By Andrew Pollack on 03/04/2005 at 10:09 PM EST

Its Friday night, and I'm waiting for Battlestar Galactica to start on SciFi (we already know I'm a geek) and trying to come up with something interesting that's not too contrived to put on this blog. After all, you people have been patiently reading through boring stories of my car burning and pictures of my kids -- and really, only my mother is interested in seeing those on the blogsite -- so I suppose I should throw something out here that has the markings of being business related.

I have a client (hard as that is to believe for some of you), and like many of my clients, they're a marketing oriented bunch. For obvious reasons I won't say who they are, but I will make clear they're a NEW client, not the one you all are already thinking of. Anyway, they had me build a "one-off" site to collect data from a targeted group of people. Now they want to use that data more fully and grow it into slightly more of a fixture in their plans. I'm in the same place I was around ten years ago with another system -- one that I'm still managing to this day. It is completely clear to me that unless we build something designed to handle a kind of data that so far doesn't exist -- then each and every thing I do for them is ultimately going to be tossed away for each next thing. Ultimately, all the power and utility of the platform I use that routinely allows me to underbid by as much as two decimal places will end up not saving anything.

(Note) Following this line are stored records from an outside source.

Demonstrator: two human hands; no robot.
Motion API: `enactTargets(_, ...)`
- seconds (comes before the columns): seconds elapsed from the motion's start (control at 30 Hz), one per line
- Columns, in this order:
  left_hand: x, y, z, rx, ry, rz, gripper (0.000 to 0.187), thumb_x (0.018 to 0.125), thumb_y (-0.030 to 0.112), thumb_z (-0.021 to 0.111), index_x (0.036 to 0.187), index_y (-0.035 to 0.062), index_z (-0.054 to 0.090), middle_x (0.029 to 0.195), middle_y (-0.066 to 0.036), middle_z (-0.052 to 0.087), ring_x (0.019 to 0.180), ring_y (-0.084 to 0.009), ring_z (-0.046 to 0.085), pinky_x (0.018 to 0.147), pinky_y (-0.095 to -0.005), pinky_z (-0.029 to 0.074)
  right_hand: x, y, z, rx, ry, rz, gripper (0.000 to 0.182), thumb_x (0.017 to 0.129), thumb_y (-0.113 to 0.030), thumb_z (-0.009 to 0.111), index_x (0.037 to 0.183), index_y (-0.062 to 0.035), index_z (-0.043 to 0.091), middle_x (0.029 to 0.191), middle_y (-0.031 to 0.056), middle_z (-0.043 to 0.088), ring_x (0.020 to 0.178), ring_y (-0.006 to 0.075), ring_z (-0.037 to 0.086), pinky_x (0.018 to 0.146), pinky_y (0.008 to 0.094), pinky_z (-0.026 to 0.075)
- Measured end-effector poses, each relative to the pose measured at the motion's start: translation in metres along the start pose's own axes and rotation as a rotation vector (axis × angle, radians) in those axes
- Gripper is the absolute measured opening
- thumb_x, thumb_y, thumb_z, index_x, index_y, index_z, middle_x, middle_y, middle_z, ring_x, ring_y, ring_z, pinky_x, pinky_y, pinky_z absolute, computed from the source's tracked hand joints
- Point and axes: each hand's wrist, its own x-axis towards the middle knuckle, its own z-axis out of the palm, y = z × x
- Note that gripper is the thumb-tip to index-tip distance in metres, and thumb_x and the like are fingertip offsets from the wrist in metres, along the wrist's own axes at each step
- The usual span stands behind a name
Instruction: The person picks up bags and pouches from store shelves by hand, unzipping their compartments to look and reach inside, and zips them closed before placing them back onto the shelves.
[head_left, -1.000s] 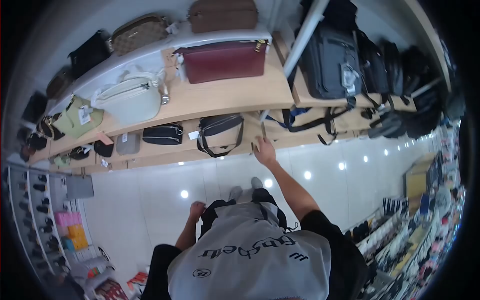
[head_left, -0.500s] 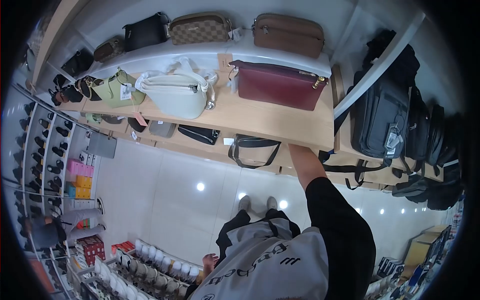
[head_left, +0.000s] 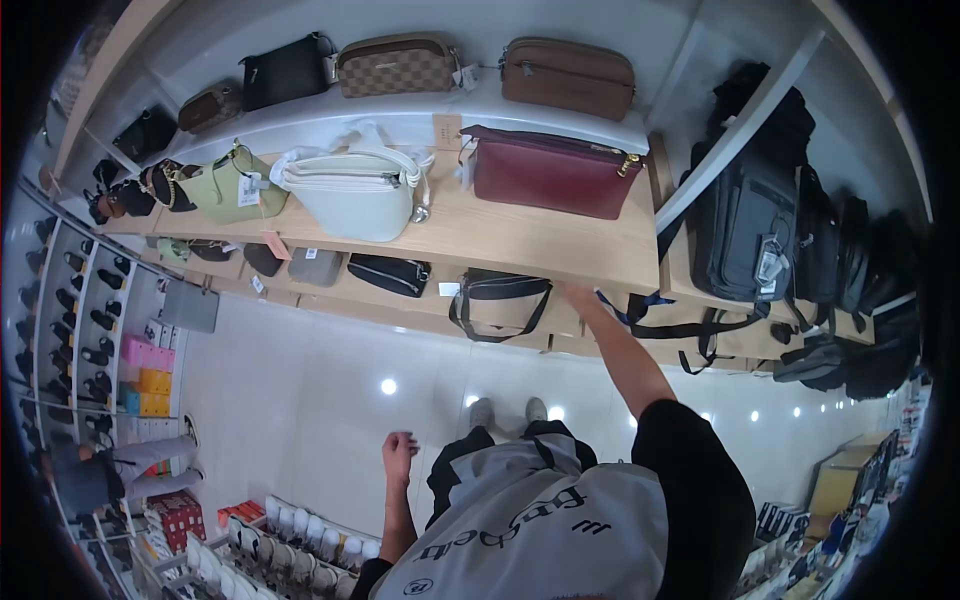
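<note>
My right hand point(head_left: 582, 294) reaches under the front edge of the upper wooden shelf point(head_left: 560, 240), at the lower shelf. It is just right of a black bag point(head_left: 495, 287) with a hanging strap, and a dark blue strap point(head_left: 632, 306) lies on its other side. The fingers are mostly hidden in shadow, so any hold cannot be made out. My left hand point(head_left: 400, 450) is raised over the floor, its fingers curled, with nothing visible in them. Above my right hand, a dark red bag point(head_left: 550, 175) stands on the upper shelf beside a white bag point(head_left: 355, 195).
A grey backpack point(head_left: 745, 230) stands at the right, with straps hanging off the shelf. Racks of white shoes point(head_left: 300, 530) are at the bottom left. A person point(head_left: 150, 465) is by the shoe wall at the far left. A brown bag point(head_left: 568, 78) sits higher up.
My left hand has risen from beside my body and moved forward. My right hand has come partly out from under the upper shelf, a little to the left.
</note>
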Motion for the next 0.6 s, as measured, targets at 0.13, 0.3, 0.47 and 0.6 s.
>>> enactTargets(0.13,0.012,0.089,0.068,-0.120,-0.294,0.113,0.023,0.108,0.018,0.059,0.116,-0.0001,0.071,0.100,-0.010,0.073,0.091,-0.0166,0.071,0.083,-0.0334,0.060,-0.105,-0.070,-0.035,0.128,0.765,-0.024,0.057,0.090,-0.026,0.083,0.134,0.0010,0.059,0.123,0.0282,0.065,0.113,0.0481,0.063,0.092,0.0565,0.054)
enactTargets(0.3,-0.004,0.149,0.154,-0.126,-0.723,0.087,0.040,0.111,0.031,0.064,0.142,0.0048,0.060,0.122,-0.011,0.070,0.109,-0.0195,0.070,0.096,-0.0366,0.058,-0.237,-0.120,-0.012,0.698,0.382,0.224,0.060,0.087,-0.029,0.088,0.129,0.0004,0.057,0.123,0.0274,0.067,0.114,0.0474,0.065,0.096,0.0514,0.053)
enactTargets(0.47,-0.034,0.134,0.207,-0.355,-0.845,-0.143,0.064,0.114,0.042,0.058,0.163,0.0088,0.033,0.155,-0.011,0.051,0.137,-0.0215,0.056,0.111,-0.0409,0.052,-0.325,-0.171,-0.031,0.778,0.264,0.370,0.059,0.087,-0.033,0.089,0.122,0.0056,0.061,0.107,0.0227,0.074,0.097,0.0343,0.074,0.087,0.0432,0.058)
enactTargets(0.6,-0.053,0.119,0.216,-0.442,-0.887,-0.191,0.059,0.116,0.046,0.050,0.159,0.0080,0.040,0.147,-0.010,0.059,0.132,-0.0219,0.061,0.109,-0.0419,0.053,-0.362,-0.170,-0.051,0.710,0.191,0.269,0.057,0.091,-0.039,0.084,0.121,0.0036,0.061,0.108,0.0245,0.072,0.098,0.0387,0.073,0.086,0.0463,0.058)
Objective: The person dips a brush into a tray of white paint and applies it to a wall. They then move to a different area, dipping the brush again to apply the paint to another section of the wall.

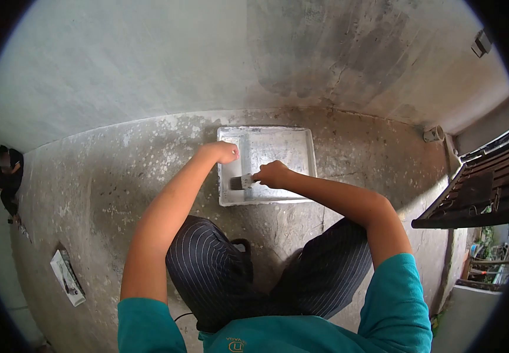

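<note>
A shallow rectangular tray [308, 136], whitish and paint-smeared, lies on the concrete floor in front of me, against the foot of the wall. My right hand [274, 175] is wrapped around the handle of a flat paintbrush [246, 182]. The brush's dark bristles point left, over the left part of the tray. Over the tray's upper left side is my left hand [227, 152], its fingers curled closed. What it may hold is hidden from this angle.
A grey wall [148, 65] with a darker patch rises behind the tray. A whitish cup-like container [434, 134] lies at right, near a dark slatted frame [478, 182]. At lower left is a flat white item [67, 278]. Another person [8, 176] is at far left.
</note>
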Action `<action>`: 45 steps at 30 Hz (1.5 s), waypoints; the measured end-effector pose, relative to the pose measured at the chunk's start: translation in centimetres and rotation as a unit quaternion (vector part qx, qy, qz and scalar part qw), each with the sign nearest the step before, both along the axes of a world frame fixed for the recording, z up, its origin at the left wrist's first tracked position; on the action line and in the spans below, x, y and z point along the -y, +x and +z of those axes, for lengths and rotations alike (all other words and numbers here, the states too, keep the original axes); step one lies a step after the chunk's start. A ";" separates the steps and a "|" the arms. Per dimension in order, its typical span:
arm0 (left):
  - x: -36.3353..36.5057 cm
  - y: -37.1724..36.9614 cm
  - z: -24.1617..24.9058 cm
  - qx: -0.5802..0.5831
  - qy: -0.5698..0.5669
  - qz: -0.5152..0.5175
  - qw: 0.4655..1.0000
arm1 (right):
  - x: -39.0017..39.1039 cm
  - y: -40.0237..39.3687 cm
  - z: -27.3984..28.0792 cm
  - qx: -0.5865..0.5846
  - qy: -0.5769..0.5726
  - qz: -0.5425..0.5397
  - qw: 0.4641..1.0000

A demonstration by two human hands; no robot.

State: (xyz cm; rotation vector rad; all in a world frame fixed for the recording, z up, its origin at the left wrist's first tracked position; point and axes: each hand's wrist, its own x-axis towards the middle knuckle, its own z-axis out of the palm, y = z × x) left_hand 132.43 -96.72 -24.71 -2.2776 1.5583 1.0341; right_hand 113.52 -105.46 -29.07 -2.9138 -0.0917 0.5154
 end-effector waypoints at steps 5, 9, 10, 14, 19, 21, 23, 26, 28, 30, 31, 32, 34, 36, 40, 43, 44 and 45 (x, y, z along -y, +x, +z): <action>-0.2 1.6 -1.0 -0.026 0.018 -0.008 0.999 | 1.8 0.7 1.4 -0.007 -0.032 0.014 0.999; -0.2 0.9 -0.4 -0.005 0.023 0.004 1.000 | 4.0 -0.3 2.3 -0.036 -0.005 -0.034 0.999; -0.1 0.9 -0.4 -0.010 0.026 -0.002 1.000 | 4.3 -0.6 2.1 -0.036 0.008 -0.046 0.998; 0.1 0.3 0.5 -0.015 0.021 0.010 1.000 | 3.7 -1.3 1.9 0.048 -0.004 -0.020 0.999; 0.3 0.0 0.7 -0.012 0.010 -0.004 1.000 | 2.0 -0.5 1.2 0.052 -0.045 0.050 0.996; 0.1 0.1 0.6 -0.012 0.006 -0.002 1.000 | 2.5 0.1 0.7 0.017 -0.103 0.084 0.991; -0.1 0.3 0.4 -0.011 0.002 -0.002 1.000 | 3.2 0.5 0.8 -0.076 -0.094 -0.003 0.993; -0.4 0.9 0.1 -0.007 0.010 -0.015 1.000 | 4.6 0.0 1.5 -0.006 -0.096 0.021 0.995; -0.5 1.0 0.1 -0.004 0.018 0.000 1.000 | 5.0 -0.2 1.0 0.038 -0.106 -0.003 0.994; -0.4 0.8 0.3 -0.009 0.017 -0.004 1.000 | 5.6 -0.9 0.5 0.025 -0.058 -0.052 0.997; -0.4 0.7 0.4 -0.013 0.017 -0.007 1.000 | 5.9 -1.3 0.3 0.013 -0.009 -0.099 0.995; -0.3 0.6 0.7 -0.011 0.014 -0.007 1.000 | 6.2 -1.6 0.2 0.014 -0.011 -0.100 0.995; -0.3 0.4 1.1 -0.019 0.010 -0.001 1.000 | 6.8 -2.2 0.1 -0.009 0.018 -0.147 0.989; -0.3 0.1 1.4 -0.013 0.002 0.002 1.000 | 7.9 -2.3 -1.6 0.002 0.022 -0.155 0.988; -0.2 -0.2 1.8 -0.015 0.002 0.005 1.000 | 8.1 -2.2 1.1 -0.031 0.113 -0.274 0.955; 0.1 -0.2 1.6 -0.020 -0.001 -0.009 1.000 | 8.5 -1.9 1.3 0.020 0.143 -0.307 0.941; 0.2 -0.3 2.0 -0.025 0.021 -0.005 0.999 | 8.3 -1.7 1.8 0.028 0.196 -0.342 0.919; 0.2 0.0 1.4 -0.016 0.014 -0.008 1.000 | 8.3 -1.5 1.9 0.036 0.250 -0.374 0.892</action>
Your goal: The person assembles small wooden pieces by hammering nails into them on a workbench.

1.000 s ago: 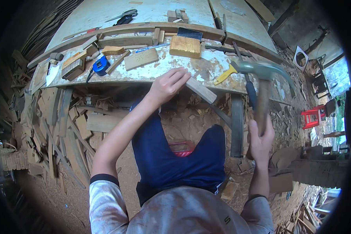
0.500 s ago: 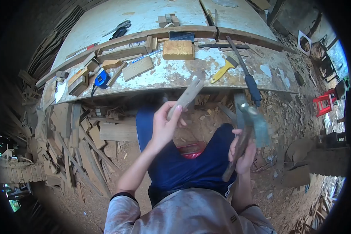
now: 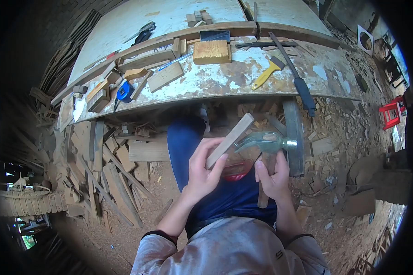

Here's the dilemma -- I know that they're going to grow this into a cornerstone of what will become a fairly important "extranet". This basic "one-off" which was never meant to house any permanent data will frankly never be good in the role of keystone. At the same time, the client has an I.T. department who is working on a "Grand Project" to produce the kind of data management system needed for this kind of data and as long as that's ongoing, I'm never going to convince them that's its worth spending money on a concurrent effort even if its just designed to hold data that it will ultimately not own.

Even though they don't have a data structure designed yet for their big relational database, on the Domino side all I need to know are the kinds of "entity objects" I'm likely to be getting from them when they finally get it done. For this kind of site, that's easy. Its predictable at the macro level even if I have no idea what field names and values I'm ultimately going to be asked to bring over from the as yet unbuilt data store. BUT -- there's no way they'll pay me to build a repository they don't yet need.

If its you, do you spend about twice the effort you need to on these small efforts -- essentially doing work you're not getting paid for -- to build them with way more planning and organization than they would need if they were in fact never going to be more than short term tools? Do you build just what you need to for each task, but then never grow the system out to what it can be because ultimately there won't be any cost savings visible at the medium term?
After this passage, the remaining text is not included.